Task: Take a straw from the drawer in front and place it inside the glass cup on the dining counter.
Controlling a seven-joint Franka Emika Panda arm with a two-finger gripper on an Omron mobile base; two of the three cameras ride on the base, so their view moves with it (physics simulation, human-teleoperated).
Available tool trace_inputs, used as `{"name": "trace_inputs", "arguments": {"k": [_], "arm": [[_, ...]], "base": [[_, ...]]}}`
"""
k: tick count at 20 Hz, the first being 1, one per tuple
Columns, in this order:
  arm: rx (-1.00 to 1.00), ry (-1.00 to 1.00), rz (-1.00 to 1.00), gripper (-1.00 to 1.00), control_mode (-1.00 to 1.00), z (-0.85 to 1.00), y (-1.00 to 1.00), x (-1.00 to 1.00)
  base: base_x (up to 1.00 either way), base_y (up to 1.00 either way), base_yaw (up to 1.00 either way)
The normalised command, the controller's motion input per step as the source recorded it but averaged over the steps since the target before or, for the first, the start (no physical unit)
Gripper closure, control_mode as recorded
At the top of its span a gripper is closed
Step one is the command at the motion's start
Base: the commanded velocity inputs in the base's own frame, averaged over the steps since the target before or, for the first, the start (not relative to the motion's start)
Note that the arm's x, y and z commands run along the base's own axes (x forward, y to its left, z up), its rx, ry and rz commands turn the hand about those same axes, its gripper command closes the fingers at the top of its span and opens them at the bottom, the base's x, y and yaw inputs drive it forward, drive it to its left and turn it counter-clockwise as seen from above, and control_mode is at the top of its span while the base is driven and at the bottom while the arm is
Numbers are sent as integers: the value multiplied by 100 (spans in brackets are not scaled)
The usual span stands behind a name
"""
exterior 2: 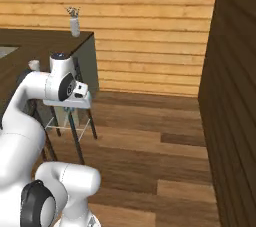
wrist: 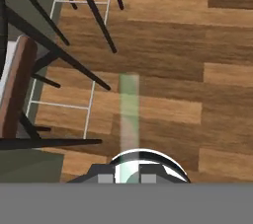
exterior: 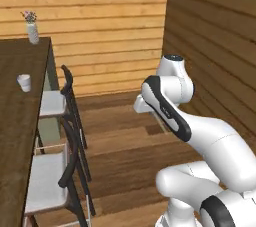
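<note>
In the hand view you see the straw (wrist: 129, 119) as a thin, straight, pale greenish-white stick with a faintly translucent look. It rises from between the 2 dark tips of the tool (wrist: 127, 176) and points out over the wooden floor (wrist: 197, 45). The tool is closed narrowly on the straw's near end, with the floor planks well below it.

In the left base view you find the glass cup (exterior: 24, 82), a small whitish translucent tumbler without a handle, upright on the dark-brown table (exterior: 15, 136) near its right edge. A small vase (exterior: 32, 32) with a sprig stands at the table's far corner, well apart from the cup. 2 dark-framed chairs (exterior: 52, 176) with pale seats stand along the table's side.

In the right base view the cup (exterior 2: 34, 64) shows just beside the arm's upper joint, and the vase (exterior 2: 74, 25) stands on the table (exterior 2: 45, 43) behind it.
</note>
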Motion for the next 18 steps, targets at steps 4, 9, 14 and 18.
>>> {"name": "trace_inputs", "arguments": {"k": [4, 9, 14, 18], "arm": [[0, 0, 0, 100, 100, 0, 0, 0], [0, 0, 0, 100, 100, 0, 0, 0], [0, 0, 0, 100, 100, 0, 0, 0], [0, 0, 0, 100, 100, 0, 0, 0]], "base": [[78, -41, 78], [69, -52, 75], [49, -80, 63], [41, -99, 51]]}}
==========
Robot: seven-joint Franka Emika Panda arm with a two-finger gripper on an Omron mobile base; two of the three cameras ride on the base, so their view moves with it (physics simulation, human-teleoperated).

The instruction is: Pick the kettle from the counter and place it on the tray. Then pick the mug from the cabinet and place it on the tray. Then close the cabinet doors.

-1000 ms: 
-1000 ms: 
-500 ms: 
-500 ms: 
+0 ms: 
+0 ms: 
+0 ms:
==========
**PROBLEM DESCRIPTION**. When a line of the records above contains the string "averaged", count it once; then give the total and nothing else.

**WRITTEN RESPONSE**. 2